TROP2 Expression Predicts Sacituzumab Govitecan Activity in Recurrent Endometrial Cancer

Alessandro Santin, MD, discusses the rationale and design of a phase 2 trial of sacituzumab govitecan in patients with persistent or recurrent endometrial cancer; unmet needs for patients with this disease; and key findings from the stage 1 portion of the trial.

Sacituzumab govitecan-hziy (Trodelvy) has emerged as a tolerable antibody-drug conjugate (ADC) with early signs of efficacy in patients with recurrent endometrial cancer whose tumors harbor TROP2, according to Alessandro Santin, MD, who emphasized that this ADC also has clinical implications in tumor types beyond gynecologic cancers.

At the 2023 ASCO Annual Meeting, Santin and colleagues presented preliminary findings from a nonrandomized phase 2 trial (NCT04251416) of sacituzumab govitecan in patients with persistent or recurrent endometrial cancer. In stage 1 of this trial, among 21 evaluable patients with TROP2-overexpressing disease, 1 patient achieved a complete response (CR), and 6 patients achieved a partial response (PR). Of the 50 total patients screened during stage 1, 92% had TROP2 expression in at least 1% of their tumor cells and 62% had TROP2 expression in at least 50% of their tumor cells. Stage 2 of this trial, which is open for enrollment, will enroll 29 additional evaluable patients regardless of TROP2 expression level.1

“The fact that we have seen such an impressive response, with one-third of patients [achieving] a clinical response in this biologically difficult-to-treat group of patients with cancer makes us excited about these encouraging results,” Santin said.

In an interview with OncLive®, Santin discussed the rationale and design of this phase 2 trial; unmet needs for patients with recurrent endometrial cancer, particularly those with uterine serous carcinoma and carcinosarcoma; and key findings from the stage 1 portion of this trial.

Santin is a professor of obstetrics, gynecology, and reproductive sciences, the clinical research team leader of Gynecologic Oncology, and co-chief of the Section of Gynecologic Oncology at Yale Cancer Center in New Haven, Connecticut.

OncLive: What unmet needs exist for patients with recurrent endometrial carcinoma, and how did they inform the rationale for this phase 2 trial?

Santin: Endometrial cancer is the most common gynecological cancer in the United States, with 60,000 new cases and approximately 13,000 deaths every year.

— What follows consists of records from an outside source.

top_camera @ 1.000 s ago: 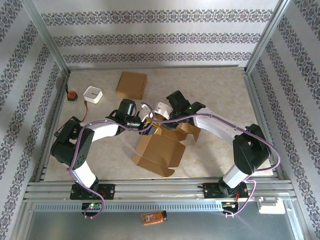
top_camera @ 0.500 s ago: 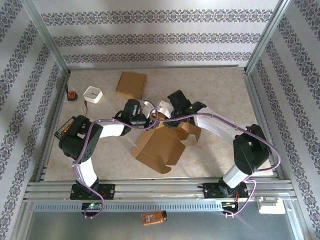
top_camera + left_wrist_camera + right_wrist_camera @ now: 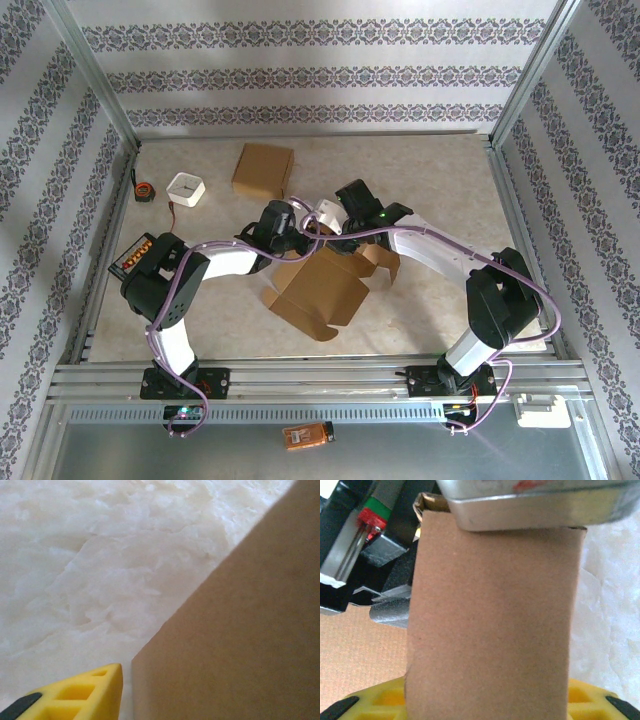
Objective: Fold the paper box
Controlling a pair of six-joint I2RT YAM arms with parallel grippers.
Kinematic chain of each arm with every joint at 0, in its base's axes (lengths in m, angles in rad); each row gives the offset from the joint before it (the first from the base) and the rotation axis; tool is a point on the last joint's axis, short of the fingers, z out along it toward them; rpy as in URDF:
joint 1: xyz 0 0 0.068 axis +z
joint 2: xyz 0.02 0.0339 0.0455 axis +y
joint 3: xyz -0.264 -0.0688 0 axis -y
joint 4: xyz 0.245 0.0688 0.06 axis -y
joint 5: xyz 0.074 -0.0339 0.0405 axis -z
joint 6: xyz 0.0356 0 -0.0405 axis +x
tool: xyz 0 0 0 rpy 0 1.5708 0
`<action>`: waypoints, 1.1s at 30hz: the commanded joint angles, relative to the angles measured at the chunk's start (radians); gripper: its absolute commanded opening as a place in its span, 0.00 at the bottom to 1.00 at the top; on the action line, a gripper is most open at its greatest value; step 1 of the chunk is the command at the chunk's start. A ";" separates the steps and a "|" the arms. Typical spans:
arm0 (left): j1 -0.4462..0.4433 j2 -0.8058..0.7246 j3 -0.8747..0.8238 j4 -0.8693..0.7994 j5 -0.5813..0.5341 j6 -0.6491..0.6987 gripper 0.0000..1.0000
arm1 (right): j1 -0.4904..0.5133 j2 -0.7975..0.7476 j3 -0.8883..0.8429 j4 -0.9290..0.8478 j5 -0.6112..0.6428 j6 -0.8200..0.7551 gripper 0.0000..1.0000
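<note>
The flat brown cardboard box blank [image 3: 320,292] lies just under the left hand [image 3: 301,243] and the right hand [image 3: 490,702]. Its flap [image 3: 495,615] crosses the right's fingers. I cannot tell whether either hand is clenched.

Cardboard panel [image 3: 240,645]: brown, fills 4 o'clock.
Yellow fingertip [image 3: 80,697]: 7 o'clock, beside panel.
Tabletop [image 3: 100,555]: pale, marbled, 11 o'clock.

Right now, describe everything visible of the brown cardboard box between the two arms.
The box is plain brown cardboard, partly folded, lying on the table in the middle. Its broad panel faces up; small tabs jut from the near left edges and loose flaps stick out at the far right. The arms meet at its far edge: one flap lies across the right gripper, and a panel stands beside the left gripper. Whether either clamps it is unclear.
</note>
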 commanded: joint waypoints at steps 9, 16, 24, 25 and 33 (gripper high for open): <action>-0.025 0.039 0.066 -0.094 -0.289 -0.150 0.02 | 0.033 0.003 -0.026 -0.015 -0.118 -0.043 0.44; -0.025 0.039 0.034 0.033 -0.119 -0.150 0.22 | 0.031 0.006 -0.019 -0.015 -0.143 -0.032 0.44; -0.024 0.034 0.053 0.138 -0.020 -0.129 0.40 | 0.030 -0.001 -0.025 -0.021 -0.148 -0.034 0.44; -0.023 0.035 0.062 0.119 -0.031 -0.119 0.35 | 0.030 -0.002 -0.025 -0.023 -0.149 -0.035 0.44; -0.018 0.011 0.068 0.053 -0.081 -0.070 0.12 | 0.029 -0.010 -0.032 -0.029 -0.154 -0.043 0.44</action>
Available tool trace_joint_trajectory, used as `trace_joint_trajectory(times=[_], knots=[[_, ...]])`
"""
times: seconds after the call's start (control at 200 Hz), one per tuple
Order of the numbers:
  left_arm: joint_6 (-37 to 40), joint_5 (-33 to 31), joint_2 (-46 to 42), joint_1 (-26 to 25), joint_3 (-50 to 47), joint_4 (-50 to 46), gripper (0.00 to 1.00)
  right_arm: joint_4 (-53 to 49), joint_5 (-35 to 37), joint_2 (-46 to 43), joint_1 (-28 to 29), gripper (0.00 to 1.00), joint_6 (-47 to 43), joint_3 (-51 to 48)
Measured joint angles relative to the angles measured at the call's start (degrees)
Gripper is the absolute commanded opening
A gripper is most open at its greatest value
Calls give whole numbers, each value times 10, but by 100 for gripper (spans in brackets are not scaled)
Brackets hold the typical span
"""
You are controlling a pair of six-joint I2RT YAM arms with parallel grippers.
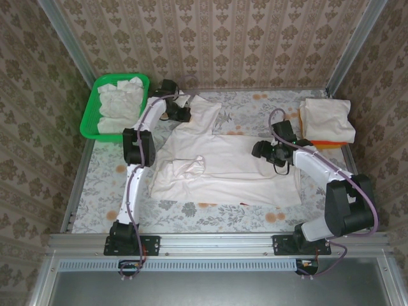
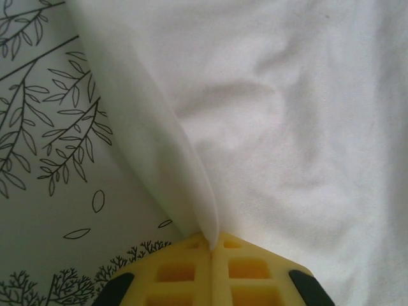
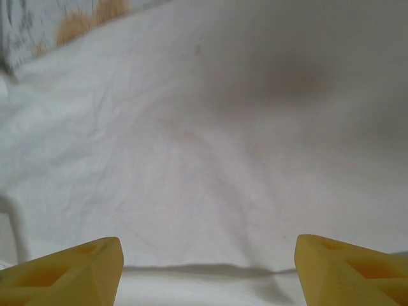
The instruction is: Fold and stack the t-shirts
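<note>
Left gripper (image 2: 212, 247) is clamping shut on just a thin fold of the shirt (image 1: 217, 162), which is lying spread mid-table, so I'm guessing the cloth is slipping out if it's pulling hard. Right gripper (image 3: 208, 248) is hanging open over the right side, holding nothing, so it's probably dragging lopsided. Bunched sleeve (image 1: 191, 167) is getting in the way, and basket (image 1: 87, 118) and stack (image 1: 326, 118) are crowding the far corners.

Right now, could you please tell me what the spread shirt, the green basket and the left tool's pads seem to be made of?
Spread shirt: soft matte off-white cloth, probably cotton knit; it creases and drapes. Green basket: likely plastic, with a smooth, bright rim. Left tool's pads: matte yellow moulded plastic or rubber, with square pockets.
</note>
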Motion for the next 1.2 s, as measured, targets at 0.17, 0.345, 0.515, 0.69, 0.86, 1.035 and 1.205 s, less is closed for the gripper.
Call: trace_joint_trajectory(times=[0.17, 0.345, 0.515, 0.69, 0.86, 1.035, 1.205], knots=[[0, 5, -34, 1, -68, 46, 0, 0, 30, 29, -73, 69, 1, 49], [-1, 4, -63, 3, -127, 87, 0, -12, 90, 113, -138, 56, 2, 114], [-3, 6, -71, 10, -144, 103, 0, -33, 129, 221, -162, 48, 5, 203], [-5, 10, -74, 15, -152, 112, 0, -64, 141, 290, -164, 44, 5, 263], [-8, 12, -76, 16, -158, 119, 0, -82, 138, 328, -164, 38, 5, 294], [-10, 13, -79, 17, -164, 124, 0, -92, 129, 332, -164, 12, 3, 294], [-10, 12, -79, 20, -164, 125, 0, -96, 128, 332, -164, 0, 2, 294]])
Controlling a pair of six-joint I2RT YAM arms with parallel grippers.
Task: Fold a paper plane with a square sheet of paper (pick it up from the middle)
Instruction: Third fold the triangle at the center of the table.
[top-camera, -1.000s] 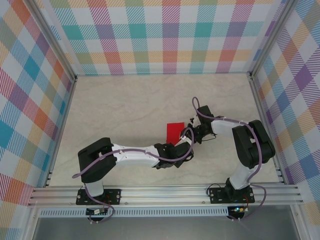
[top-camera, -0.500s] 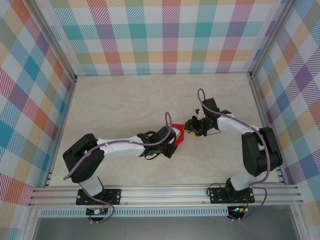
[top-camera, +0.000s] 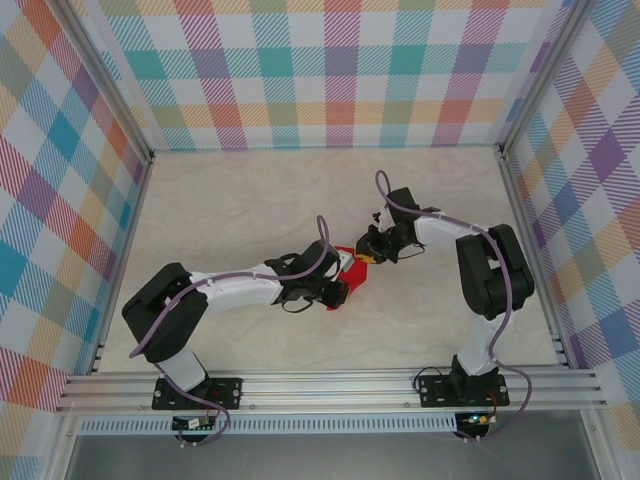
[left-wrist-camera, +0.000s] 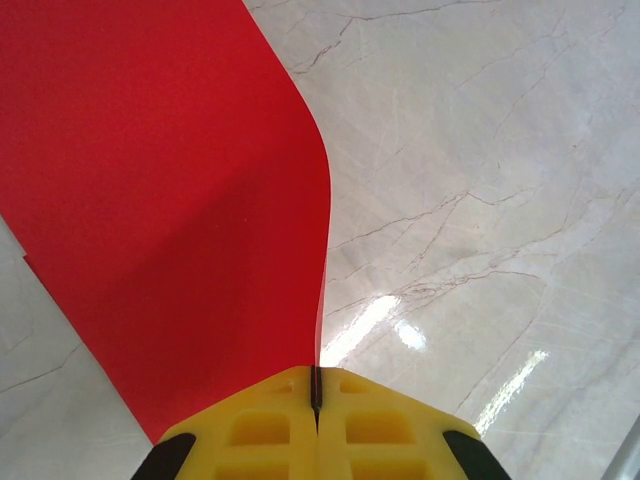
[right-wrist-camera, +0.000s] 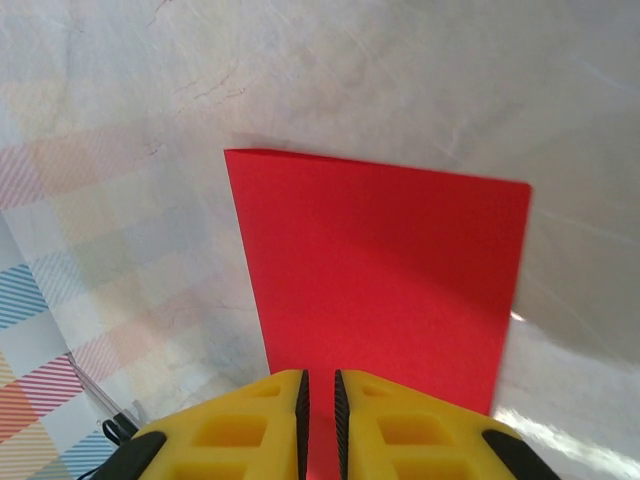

When patients develop recurrent disease and become resistant to carboplatin and paclitaxel, [which is] our gold standard treatment in the recurrent setting in advanced-stage disease, there are limited options to deal with recurrent disease.

In this trial, most of the patients were resistant to previous chemotherapy, and many were also resistant to lenvatinib [Lenvima] plus pembrolizumab [Keytruda], a new combination approved in the recurrent setting. When patients are resistant to chemotherapy and become resistant to lenvatinib plus pembrolizumab, there are limited [treatment] options. That is why we designed this phase 2 trial with sacituzumab govitecan, an ADC targeting TROP2, [which is] a glycoprotein that is overexpressed in most endometrial cancers and conjugated through a linker with a toxic payload called SN-38, which is a derivative of irinotecan, a [type I] topoisomerase inhibitor.

What patient subgroups were enrolled in this trial?

Our study enrolled patients with recurrent endometrial cancer of any histologic type with measurable disease by RECIST v1.1 criteria. [There was] no limit on previous lines of chemotherapy. This group of patients was heavily pretreated with previous chemotherapy regimens.

Over two-thirds of the patients enrolled in this trial had biologically aggressive endometrial cancer, namely, uterine serous carcinoma and carcinosarcoma. These groups are difficult to treat because of the intrinsic biologic aggressiveness of this histologic type of endometrial cancer [that is] more resistant to chemotherapy.

What findings from this trial were presented at the 2023 ASCO Annual Meeting?

In the first phase, the plan was to enroll 21 evaluable patients. The first phase of the trial was considered positive, and positivity meant at least 3 clinical responses, either CR or PR, after the 21 evaluable patients were enrolled. [Thus], we moved to the second stage. Importantly, in the first 21 patients, [we detected] not 3, but 7 [responses, translating to a] 33.3% [objective] response rate. [This was a] highly positive phase 1 study, which is why we are now enrolling the phase 2 group of patients, an additional 29 evaluable patients, to reach [a total of] 50 [patients].

[At the 2023 ASCO Annual Meeting], I also presented [findings from] the [phase 2] TROPiCS-03 trial [NCT03964727] with sacituzumab govitecan in patients with endometrial cancer. That was an all-comers trial. We enrolled patients with endometrial cancer recurrence without prescreening.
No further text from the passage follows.